The symbols C are arbitrary; they are given meaning by the classification system by virtue of the system's answers to questions about it. That is, when a system answers "yes" to "Is this finch a member of class 'reptile'?" that is OK because each classification system gets to define tokens like "reptile" however it wishes.

Classification systems can be characterized in various ways, for example:

  • A classification system might or might not be a transparent. A transparent system is one whose rules can be communicated well enough that anyone can correctly make judgments for it. Transparency also may allow one to answer some categorical questions such as "do all members of C have property P" or "what are the properties of members of C". The opposite of transparent would be authority-based - there is no way to check what it says.
  • A classification system might or might not be a hierarchy. In a hierarchy, for any two classes, either one is a subclass of the other, or vice versa. (By 'A is a subclass of B' I mean that whenever the system judges x to be a member of A, it will also judge x to be a member of B.)
  • A classification system might or might not be complete, in the sense of being willing to answer all "is x a member of C" questions either yes or no (never "I don't know" or "I won't say").

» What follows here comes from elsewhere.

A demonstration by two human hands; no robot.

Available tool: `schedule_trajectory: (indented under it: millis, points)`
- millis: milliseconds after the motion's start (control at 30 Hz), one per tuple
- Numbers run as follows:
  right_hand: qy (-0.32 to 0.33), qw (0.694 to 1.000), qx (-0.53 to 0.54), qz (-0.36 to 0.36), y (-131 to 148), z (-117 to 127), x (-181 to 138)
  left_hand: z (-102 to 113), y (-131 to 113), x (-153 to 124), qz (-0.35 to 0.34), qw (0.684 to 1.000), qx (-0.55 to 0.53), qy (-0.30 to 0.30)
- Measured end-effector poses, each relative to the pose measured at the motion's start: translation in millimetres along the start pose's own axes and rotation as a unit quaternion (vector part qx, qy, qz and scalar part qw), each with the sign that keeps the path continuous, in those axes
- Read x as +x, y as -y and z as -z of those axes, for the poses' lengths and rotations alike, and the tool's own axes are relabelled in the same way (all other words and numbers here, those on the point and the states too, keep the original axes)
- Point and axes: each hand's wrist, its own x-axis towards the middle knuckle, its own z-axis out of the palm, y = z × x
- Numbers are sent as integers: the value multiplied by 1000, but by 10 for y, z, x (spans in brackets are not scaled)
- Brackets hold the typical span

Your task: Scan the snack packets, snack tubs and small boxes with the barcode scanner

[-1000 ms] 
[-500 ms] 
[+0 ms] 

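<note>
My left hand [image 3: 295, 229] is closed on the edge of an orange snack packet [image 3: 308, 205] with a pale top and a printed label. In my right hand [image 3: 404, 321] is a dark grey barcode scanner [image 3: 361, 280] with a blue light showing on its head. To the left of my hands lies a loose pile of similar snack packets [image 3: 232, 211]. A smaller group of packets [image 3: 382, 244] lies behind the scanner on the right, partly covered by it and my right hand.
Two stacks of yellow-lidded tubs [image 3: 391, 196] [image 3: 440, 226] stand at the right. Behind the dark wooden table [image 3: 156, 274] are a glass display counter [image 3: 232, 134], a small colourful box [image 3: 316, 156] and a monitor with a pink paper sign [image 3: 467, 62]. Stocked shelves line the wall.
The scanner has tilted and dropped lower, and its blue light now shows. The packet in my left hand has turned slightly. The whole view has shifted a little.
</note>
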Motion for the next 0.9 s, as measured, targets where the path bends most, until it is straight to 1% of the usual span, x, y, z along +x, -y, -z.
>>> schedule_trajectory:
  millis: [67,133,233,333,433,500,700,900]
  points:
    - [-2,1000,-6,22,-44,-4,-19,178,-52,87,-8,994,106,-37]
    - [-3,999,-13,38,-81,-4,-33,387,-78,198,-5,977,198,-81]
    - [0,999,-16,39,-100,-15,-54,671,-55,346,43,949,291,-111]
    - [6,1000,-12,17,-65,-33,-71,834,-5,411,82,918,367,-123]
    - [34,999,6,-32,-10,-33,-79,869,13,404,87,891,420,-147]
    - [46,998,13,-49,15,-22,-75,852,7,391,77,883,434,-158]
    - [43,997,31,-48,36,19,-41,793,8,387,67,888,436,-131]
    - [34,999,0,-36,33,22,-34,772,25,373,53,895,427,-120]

Classes in a classification system can have properties, too:

  • A class C is descent-closed if whenever x is descended from y, and y is in C, then x is in C. This may require positing the existence of unobservable individuals y, so that such statements can be made.
  • A class C is a species if all of its members are conspecific with some designated type specimen. Transparency would require a reproducible rule for making judgments of conspecificity.
  • A class C is a clade if it is descent-closed and if C started out as a conspecific cohort (that is, there was/is a time up until which all its extent members were conspecific). To be transparent, such a judgment would require a common understanding of conspecificity, which could be achieved either by fiat or by persuasion.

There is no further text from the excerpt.